◆ What the task asks: Lines from the line with "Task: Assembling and" to the line with "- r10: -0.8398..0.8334" in the entries below, and only those, must be output exactly, with both ends included.

◆ Dataset items:
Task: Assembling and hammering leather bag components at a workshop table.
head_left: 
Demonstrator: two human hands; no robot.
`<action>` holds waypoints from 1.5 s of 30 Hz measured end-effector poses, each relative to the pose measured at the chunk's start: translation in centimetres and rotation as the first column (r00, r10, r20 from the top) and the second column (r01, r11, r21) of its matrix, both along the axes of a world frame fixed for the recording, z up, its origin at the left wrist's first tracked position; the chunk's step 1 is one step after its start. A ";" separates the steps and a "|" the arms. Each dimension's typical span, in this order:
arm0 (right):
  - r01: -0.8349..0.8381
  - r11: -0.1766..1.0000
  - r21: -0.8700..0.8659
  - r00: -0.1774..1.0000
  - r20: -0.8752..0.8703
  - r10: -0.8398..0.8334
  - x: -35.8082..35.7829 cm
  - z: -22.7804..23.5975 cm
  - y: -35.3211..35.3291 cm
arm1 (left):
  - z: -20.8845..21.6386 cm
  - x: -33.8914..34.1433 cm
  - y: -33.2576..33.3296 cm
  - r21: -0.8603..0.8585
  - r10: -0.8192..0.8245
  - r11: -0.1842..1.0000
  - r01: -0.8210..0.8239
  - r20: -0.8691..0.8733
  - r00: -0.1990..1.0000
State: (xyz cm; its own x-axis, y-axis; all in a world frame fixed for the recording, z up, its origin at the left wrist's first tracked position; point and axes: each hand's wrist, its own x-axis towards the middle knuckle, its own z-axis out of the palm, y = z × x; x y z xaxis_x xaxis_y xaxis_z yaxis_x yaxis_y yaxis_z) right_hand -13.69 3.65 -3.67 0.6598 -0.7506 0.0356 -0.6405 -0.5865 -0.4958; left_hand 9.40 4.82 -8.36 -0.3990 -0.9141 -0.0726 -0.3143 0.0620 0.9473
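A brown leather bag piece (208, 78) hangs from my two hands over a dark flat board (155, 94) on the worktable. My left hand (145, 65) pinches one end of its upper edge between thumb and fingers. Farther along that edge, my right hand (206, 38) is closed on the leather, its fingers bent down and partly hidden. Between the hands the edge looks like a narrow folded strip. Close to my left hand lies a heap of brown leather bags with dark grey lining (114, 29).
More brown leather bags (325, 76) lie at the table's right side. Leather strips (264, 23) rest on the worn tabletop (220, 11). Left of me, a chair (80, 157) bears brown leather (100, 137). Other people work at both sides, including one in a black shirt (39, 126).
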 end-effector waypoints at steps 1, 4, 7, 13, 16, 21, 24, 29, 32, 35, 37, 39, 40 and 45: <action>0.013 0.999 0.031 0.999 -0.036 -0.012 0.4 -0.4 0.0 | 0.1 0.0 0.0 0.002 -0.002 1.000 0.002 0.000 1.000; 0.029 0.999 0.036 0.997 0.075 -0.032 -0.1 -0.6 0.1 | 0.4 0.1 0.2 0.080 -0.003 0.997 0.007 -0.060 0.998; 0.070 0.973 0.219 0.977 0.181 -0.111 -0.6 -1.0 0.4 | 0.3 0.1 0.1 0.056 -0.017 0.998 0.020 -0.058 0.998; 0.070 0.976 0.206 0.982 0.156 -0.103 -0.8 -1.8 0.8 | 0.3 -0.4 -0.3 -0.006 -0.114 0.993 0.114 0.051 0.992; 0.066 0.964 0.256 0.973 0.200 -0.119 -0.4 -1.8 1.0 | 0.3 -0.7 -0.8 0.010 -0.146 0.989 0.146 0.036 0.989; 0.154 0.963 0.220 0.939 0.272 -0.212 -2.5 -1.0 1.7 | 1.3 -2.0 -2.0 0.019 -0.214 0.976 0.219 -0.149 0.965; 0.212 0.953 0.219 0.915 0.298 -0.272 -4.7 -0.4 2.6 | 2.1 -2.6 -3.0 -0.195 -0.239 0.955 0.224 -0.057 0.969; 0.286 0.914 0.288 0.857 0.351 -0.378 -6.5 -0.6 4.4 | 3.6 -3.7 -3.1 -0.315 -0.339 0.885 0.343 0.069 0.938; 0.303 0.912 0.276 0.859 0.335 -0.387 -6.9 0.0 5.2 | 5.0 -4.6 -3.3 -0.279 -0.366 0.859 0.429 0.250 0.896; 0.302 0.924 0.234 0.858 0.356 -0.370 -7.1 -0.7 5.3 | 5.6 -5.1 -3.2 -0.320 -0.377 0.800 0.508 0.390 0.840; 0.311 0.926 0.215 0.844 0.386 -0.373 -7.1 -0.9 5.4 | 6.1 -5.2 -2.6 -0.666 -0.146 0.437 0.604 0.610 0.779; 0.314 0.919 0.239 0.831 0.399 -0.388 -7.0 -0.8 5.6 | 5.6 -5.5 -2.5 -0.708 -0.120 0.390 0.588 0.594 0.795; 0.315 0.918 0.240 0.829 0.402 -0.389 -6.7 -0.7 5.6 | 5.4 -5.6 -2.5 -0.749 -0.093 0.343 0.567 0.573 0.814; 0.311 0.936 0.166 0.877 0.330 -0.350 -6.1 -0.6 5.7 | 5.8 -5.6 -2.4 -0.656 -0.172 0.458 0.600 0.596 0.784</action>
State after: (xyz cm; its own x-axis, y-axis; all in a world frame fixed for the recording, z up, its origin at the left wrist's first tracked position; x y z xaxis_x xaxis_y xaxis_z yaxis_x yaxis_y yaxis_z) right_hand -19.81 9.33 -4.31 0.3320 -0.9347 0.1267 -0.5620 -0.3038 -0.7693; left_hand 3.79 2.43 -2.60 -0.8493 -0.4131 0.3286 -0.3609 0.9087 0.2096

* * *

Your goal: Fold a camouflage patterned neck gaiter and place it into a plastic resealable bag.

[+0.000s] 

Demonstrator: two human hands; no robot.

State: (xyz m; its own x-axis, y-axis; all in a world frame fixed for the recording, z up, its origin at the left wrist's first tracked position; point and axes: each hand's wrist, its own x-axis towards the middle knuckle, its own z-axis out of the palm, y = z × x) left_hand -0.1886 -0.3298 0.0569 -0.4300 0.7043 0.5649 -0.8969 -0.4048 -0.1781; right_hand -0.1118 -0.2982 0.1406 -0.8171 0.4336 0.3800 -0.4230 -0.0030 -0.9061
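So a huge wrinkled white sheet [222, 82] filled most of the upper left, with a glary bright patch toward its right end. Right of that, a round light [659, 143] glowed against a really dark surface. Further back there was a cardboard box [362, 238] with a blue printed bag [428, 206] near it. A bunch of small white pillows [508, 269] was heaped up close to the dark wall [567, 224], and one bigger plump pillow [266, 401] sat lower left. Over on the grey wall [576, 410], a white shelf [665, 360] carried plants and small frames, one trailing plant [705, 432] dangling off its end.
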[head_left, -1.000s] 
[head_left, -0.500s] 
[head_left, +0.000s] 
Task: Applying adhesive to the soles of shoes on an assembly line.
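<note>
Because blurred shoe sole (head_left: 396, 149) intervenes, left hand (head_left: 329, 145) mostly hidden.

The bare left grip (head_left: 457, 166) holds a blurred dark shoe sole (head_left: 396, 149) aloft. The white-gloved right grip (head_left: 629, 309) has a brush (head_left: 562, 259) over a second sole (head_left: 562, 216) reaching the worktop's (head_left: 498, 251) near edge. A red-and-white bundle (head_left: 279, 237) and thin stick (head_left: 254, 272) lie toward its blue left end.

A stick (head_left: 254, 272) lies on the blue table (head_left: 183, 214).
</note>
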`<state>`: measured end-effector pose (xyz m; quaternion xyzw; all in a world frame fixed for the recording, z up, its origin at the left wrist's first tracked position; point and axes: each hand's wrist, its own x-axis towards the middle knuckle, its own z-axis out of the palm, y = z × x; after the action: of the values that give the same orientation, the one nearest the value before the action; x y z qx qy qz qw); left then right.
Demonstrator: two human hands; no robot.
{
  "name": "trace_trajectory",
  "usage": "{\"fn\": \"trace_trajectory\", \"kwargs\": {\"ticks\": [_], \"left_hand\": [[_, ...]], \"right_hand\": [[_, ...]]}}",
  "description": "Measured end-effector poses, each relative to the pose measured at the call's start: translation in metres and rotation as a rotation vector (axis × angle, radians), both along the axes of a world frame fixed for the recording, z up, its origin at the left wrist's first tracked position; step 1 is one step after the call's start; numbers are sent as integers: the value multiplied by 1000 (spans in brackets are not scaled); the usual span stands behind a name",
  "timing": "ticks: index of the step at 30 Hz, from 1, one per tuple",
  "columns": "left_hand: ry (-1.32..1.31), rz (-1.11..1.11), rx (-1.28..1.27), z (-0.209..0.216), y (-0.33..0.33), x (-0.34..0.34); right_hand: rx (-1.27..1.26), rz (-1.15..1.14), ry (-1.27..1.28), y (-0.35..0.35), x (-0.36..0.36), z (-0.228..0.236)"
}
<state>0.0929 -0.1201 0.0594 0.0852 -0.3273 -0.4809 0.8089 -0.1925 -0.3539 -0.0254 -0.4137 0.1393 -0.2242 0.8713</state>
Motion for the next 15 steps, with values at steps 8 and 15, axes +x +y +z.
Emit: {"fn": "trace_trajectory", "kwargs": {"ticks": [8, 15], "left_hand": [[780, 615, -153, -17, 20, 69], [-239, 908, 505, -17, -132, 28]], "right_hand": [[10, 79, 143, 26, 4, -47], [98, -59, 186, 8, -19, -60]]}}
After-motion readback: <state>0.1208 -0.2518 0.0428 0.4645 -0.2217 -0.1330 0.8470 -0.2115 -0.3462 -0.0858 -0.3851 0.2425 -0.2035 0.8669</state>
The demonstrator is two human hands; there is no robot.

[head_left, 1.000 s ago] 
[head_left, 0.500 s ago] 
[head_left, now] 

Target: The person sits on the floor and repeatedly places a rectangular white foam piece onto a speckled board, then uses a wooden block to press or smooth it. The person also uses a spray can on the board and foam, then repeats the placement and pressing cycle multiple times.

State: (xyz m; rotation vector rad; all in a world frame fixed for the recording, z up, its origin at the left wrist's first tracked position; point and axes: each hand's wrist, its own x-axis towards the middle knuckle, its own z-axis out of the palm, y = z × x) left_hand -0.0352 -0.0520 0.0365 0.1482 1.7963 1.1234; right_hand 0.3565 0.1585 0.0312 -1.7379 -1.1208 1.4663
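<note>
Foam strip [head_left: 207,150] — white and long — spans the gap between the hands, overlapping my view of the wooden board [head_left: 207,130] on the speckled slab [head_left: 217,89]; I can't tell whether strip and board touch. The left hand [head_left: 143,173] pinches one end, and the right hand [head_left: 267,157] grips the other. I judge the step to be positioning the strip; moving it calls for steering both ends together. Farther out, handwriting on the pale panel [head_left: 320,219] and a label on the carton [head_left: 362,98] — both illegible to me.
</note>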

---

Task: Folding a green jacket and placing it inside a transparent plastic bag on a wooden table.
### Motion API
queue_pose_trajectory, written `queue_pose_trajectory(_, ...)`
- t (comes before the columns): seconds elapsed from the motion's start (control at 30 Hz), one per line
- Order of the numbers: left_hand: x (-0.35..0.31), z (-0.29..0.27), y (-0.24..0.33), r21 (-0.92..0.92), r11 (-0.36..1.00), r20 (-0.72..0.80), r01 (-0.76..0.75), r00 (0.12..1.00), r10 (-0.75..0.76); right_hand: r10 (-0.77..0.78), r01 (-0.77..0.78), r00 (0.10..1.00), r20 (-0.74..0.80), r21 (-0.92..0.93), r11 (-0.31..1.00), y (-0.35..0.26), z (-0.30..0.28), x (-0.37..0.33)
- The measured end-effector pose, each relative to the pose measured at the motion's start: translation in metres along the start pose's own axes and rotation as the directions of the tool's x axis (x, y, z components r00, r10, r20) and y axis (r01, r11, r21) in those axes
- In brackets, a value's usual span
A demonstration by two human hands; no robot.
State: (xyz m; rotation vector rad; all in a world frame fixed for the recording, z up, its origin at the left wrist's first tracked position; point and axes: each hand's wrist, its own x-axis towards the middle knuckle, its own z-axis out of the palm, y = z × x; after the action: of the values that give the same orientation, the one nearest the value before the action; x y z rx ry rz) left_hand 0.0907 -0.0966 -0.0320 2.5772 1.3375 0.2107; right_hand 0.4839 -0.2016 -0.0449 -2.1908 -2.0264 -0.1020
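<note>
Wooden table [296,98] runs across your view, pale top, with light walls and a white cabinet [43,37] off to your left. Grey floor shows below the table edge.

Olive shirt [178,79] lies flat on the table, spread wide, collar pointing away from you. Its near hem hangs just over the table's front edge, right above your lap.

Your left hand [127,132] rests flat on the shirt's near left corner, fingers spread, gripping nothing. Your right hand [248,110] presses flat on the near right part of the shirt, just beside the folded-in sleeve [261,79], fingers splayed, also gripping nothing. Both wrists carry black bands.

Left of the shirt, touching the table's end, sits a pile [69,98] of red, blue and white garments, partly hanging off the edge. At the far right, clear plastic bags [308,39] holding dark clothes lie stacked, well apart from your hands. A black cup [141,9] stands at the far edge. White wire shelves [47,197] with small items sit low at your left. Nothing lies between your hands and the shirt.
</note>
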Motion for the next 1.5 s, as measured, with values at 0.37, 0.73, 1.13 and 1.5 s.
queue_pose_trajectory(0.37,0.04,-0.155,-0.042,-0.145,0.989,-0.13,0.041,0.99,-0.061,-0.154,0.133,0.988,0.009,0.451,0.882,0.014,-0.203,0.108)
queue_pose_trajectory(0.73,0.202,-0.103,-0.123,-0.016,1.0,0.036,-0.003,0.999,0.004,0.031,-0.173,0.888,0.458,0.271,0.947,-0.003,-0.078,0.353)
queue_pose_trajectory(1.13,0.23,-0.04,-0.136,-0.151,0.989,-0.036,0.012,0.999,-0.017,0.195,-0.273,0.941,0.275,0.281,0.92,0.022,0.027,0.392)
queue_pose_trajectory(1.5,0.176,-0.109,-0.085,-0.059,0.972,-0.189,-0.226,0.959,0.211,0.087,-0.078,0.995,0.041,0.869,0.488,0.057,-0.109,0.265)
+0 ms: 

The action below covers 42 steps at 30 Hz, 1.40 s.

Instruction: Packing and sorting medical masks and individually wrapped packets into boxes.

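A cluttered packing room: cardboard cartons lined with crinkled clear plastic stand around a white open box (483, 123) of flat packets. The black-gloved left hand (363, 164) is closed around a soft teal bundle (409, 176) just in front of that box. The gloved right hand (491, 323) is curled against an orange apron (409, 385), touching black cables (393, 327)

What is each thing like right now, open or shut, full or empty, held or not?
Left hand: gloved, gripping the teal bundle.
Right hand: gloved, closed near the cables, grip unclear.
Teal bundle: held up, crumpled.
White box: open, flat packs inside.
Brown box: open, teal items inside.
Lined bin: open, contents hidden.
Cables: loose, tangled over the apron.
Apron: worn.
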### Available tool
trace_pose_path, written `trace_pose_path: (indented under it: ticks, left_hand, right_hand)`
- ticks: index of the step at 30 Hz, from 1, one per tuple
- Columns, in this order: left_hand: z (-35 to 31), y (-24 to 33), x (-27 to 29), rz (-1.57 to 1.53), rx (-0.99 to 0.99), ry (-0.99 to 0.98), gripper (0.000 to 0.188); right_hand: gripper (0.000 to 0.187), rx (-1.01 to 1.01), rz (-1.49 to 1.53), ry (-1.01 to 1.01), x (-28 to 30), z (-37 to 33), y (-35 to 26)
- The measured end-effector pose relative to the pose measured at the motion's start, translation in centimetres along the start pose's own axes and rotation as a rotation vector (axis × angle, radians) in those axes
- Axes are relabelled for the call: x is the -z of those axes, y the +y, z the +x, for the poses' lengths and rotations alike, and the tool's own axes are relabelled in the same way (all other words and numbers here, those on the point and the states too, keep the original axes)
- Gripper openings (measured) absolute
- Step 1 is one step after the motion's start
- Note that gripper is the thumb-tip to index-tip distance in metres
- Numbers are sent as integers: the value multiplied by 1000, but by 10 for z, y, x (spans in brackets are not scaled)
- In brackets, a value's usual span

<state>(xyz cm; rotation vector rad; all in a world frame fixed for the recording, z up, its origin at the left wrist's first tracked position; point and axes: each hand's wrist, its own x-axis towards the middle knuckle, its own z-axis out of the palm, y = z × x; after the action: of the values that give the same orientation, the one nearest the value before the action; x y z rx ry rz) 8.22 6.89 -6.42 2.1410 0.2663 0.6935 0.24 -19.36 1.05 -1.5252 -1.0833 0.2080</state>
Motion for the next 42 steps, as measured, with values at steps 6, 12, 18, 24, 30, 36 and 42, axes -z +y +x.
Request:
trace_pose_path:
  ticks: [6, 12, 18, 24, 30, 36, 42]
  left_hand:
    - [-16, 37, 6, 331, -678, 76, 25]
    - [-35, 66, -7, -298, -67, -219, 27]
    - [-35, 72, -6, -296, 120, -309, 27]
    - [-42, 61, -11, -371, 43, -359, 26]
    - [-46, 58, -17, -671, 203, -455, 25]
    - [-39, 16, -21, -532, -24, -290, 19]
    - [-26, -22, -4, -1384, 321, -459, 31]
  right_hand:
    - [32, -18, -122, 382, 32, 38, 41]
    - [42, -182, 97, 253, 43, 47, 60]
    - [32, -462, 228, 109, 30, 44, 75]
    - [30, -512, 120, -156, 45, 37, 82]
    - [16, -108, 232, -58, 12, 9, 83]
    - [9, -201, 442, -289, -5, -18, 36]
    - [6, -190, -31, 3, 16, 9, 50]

◆ Written solution:
Task: Assembling and hammering leather bag components at a workshop table.
head_left: 
Demonstrator: two human hands; no robot.
`<action>` holds waypoints from 1.5 s of 30 Hz measured end-effector poses, each relative to the pose measured at the chunk's start: translation in centimetres and rotation as the first column (r00, r10, r20 from the top) and the second column (r01, r11, r21) of its matrix, both along the axes of a world frame fixed for the recording, z up, its origin at the left wrist's first tracked position; the chunk's step 1 is one step after its start. A ";" separates the steps and a "|" the arms. Each dimension's typical span, in this order:
arm0 (right):
  - r01: -0.8349..0.8381
  - r11: -0.1766..1.0000
  - r21: -0.8700..0.8659
  - r00: -0.1774..1.0000
  - r20: -0.8752..0.8703
  - r10: -0.8398..0.8334

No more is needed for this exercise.